Beating the rip off supermarkets – French style

Supermarkets squeeze small farmers while ripping off consumers to fill the pockets of shareholders and pay huge salaries to executives. It is a familiar story. In France last week, unions and the Communist Party, were out in town squares and public places as part of a campaign to fight back.
In Paris and in 25 suburban towns in the surrounding region people could buy direct from farmers from the north west  Lot-et-Garonne region. It wasn’t the first such initiative but – spurred by soaring shop and supermarket bills – this year it was a huge success.
For farmers union Modef it was about the excessive margins made by supermarkets. Last Thursday locals could by tomatoes at “a fair price” of Euros 1.70 a kilo instead of the Euros 3 price ticket in a supermarket; nectarines were on sale at Euros 2.20 per kilo instead of the supermarket price of Euros 4.
Altogether the farmers aimed to sell around 50 tonnes of fruit and veg, with 17 tonnes for the capital and the rest for towns in the Parisian region. Just after 9am it was already an ‘incredible’ success, with 100 metre queues in the Place de la Bastille in central Paris.

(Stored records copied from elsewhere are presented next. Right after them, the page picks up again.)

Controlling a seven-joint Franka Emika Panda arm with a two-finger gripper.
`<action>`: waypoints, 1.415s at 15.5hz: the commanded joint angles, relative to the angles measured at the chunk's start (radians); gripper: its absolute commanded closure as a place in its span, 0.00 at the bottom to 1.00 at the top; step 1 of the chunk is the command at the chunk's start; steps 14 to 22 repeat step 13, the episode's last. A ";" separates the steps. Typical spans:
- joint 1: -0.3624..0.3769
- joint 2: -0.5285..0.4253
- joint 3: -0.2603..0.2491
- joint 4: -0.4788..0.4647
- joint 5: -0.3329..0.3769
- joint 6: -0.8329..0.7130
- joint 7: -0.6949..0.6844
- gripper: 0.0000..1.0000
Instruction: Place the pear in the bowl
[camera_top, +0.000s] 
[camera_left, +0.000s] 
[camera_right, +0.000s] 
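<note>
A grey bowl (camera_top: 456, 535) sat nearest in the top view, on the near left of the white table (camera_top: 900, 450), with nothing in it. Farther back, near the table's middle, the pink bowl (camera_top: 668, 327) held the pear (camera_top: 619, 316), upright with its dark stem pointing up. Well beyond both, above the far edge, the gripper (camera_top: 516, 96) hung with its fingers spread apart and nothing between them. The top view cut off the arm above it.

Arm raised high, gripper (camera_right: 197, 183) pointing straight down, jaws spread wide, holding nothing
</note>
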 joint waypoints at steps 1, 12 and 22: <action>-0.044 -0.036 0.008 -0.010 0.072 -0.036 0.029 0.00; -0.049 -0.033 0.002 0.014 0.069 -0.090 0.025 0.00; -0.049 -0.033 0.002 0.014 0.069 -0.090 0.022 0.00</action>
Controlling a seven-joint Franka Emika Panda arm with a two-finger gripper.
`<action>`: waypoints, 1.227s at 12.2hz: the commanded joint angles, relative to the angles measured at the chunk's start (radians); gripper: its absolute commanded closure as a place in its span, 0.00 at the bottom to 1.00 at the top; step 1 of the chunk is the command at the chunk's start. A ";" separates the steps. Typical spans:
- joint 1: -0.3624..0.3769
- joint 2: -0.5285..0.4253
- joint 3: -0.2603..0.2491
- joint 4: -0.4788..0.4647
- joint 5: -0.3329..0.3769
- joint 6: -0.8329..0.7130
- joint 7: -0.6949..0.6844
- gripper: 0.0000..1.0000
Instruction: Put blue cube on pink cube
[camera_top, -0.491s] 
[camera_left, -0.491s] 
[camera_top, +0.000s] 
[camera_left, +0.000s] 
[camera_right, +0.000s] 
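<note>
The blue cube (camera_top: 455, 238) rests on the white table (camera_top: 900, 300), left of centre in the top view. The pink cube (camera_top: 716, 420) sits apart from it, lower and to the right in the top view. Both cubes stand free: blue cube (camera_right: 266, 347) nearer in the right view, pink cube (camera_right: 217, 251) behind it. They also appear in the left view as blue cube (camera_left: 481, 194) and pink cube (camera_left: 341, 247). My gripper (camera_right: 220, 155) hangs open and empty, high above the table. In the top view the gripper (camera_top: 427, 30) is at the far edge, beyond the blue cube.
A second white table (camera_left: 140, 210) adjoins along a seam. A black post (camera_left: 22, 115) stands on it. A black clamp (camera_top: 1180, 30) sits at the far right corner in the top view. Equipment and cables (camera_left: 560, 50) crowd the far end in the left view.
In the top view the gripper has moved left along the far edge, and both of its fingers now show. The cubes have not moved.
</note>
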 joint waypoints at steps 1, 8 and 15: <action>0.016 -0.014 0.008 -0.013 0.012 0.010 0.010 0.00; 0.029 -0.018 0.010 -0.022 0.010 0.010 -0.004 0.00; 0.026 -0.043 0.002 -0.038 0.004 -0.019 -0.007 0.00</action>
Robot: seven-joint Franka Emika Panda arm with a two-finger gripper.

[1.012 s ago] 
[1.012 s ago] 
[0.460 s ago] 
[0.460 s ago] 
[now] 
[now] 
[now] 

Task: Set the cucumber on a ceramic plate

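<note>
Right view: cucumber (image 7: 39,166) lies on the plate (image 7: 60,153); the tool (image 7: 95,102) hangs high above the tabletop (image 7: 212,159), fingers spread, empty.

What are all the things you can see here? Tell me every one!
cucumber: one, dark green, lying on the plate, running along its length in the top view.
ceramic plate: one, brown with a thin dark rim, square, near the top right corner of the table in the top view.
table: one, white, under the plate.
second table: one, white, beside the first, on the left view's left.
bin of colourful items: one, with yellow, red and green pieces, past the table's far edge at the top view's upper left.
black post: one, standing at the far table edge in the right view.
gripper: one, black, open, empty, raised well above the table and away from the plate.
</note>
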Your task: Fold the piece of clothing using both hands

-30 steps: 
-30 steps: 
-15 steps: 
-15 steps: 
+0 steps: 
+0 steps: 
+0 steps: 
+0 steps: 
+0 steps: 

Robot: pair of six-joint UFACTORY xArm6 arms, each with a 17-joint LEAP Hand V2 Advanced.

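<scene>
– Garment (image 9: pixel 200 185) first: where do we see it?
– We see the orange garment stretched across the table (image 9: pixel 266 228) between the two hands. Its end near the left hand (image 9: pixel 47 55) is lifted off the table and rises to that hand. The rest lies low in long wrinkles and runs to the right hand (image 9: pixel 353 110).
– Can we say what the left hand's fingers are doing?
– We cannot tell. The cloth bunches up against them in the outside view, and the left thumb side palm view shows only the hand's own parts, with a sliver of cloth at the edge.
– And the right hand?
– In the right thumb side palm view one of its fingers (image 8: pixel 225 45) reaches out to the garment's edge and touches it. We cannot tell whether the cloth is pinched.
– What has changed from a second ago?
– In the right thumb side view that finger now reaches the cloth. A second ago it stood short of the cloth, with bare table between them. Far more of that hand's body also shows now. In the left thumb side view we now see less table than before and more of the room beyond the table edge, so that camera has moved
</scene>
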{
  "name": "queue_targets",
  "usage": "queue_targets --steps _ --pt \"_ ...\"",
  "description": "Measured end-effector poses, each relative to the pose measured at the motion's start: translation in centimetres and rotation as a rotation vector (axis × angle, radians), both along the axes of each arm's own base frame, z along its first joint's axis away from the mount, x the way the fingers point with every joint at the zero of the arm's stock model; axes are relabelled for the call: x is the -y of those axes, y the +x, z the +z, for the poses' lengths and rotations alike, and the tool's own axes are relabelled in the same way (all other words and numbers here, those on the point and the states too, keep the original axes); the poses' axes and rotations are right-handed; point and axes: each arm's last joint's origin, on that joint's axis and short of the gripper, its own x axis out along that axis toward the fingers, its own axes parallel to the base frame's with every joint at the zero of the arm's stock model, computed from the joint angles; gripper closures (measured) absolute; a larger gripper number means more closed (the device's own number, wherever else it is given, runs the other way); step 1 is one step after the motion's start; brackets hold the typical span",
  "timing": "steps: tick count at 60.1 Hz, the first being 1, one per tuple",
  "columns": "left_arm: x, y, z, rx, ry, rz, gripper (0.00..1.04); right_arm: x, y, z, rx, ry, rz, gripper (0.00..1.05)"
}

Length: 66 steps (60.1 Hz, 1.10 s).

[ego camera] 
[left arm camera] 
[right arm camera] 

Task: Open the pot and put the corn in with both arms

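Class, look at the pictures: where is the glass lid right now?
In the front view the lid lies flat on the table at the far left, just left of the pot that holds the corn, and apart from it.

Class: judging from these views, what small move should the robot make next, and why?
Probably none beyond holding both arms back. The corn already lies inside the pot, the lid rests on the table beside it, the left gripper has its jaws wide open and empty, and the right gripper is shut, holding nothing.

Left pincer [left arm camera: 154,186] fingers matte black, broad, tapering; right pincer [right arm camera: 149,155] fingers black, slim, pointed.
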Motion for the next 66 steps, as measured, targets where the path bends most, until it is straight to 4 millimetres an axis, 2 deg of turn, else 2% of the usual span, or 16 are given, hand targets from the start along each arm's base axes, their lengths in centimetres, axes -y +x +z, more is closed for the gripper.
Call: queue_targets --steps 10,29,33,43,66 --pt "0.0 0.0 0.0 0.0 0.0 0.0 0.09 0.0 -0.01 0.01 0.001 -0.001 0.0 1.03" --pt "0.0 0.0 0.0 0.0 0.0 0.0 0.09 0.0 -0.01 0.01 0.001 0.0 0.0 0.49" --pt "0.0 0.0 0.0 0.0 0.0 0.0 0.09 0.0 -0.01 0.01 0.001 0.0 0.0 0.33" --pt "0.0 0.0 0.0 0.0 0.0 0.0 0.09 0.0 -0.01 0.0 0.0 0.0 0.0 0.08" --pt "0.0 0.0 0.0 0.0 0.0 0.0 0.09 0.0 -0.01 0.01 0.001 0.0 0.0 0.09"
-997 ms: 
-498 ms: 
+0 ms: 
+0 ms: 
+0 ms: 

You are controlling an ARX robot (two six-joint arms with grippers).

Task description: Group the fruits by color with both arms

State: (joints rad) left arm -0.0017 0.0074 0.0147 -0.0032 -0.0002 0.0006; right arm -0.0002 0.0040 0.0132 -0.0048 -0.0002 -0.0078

Raymond Girardi from the union said that farmers knew that a kilo of tomatoes cost 75 centimes to produce but if supermarkets were offered foreign tomatoes at 50 centimes they would force the French farmer to accept less or lose a buyer.
He added: ‘Prices have soared, but who has profited from the rise? Between 2012 and 2013, the price of a tomato paid to producers has fallen by 10%, for example.’
Now Modef wants farmers to group themselves better to organise more direct sales and bypass supermarkets.
Fruit and veg prices have soared this year after the poor spring, with fruit up an average 14% and vegetables up 17%. A family with two children over ten years of age has to shell out 146 euros per month in order to follow the WHO recommendations, according to Rural Families of France. For a couple without children eating healthy costs 76 euros.
No wonder that only 11% of French say they eat enough fruit and vegetables. Forty three percent say they are restricting purchases of these healthy foods because of prices, according to the National Institute for Prevention and Education.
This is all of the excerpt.